**Your goal**
What must be returned is the number of lines in the records holding the word "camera", with no other text.
* * *
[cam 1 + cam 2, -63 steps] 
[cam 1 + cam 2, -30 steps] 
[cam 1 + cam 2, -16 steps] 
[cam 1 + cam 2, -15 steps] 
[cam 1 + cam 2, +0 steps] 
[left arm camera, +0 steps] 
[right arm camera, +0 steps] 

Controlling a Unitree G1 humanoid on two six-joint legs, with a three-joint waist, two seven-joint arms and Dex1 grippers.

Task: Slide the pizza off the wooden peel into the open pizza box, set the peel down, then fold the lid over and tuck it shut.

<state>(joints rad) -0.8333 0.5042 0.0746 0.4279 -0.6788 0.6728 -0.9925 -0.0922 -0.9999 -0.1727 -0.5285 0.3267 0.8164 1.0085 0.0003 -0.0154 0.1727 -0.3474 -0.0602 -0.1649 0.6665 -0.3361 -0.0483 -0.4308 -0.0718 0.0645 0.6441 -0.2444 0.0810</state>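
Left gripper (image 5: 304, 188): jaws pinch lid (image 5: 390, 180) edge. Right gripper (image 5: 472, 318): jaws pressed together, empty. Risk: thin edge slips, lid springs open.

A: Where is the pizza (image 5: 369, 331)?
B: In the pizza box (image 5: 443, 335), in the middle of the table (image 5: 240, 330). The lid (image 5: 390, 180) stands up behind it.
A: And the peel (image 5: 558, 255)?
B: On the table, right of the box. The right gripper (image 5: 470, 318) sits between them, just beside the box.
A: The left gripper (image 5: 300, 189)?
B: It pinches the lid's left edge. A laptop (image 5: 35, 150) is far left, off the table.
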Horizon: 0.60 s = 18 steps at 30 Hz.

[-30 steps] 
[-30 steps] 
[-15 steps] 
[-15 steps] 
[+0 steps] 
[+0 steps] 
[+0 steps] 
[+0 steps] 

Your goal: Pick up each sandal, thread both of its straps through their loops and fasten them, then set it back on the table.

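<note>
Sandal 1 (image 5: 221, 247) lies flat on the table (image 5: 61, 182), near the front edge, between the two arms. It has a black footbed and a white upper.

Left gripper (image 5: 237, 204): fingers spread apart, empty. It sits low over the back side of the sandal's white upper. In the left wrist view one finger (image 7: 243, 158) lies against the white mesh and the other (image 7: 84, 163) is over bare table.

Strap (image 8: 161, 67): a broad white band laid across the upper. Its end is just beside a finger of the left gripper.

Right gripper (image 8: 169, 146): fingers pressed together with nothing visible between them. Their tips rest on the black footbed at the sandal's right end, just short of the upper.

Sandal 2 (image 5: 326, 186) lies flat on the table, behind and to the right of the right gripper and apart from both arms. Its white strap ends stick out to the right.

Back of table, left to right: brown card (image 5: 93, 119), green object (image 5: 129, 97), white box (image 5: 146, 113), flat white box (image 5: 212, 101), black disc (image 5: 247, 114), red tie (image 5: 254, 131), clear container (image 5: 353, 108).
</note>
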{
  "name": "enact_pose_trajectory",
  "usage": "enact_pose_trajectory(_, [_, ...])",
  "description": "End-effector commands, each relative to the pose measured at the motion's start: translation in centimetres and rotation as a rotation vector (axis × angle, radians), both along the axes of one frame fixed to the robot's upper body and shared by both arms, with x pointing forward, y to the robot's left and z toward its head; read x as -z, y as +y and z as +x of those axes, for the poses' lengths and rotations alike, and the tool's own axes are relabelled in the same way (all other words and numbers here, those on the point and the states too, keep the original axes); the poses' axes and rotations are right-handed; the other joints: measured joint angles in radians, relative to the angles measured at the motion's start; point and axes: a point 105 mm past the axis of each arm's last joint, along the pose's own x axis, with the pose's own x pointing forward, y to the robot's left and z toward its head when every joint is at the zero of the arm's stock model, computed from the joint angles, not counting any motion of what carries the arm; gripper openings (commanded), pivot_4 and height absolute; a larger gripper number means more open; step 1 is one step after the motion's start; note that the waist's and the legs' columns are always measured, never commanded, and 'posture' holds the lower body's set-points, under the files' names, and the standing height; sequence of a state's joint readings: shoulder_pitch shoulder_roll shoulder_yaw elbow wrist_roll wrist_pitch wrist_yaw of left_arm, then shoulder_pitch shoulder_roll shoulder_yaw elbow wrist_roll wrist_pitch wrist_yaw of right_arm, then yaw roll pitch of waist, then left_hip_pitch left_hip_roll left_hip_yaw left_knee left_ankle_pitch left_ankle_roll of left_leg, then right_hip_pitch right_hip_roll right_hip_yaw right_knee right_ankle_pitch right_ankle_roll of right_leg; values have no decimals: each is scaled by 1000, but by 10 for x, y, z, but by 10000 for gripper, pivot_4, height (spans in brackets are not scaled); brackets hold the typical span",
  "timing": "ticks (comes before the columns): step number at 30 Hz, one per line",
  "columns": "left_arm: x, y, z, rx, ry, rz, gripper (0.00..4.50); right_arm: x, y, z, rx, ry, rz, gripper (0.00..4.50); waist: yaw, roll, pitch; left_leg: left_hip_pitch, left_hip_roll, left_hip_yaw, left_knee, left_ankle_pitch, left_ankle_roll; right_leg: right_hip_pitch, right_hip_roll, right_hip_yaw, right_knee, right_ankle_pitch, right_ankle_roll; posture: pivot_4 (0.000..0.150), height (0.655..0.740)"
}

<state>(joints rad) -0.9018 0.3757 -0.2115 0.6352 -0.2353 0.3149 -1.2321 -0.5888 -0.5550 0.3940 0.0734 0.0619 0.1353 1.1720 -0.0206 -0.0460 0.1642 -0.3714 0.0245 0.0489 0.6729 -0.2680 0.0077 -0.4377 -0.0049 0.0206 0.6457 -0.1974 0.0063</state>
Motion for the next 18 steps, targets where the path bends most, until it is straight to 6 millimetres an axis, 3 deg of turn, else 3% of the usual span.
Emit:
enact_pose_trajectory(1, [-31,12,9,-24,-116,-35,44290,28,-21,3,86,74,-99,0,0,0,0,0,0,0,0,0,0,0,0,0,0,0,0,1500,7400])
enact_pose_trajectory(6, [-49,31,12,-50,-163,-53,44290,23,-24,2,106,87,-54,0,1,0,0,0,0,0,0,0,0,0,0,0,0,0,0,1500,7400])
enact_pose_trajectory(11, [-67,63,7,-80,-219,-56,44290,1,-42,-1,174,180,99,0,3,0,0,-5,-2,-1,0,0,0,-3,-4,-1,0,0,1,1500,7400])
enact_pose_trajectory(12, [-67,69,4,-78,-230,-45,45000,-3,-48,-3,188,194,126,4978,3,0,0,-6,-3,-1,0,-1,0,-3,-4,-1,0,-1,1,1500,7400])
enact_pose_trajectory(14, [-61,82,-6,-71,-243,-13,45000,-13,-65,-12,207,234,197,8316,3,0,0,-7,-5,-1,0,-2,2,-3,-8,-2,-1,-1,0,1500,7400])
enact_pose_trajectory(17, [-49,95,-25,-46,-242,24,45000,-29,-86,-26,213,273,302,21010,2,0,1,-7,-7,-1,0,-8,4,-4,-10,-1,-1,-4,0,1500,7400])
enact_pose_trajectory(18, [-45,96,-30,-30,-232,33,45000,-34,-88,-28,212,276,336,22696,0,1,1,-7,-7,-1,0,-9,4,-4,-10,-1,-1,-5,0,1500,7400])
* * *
**Exercise result**
2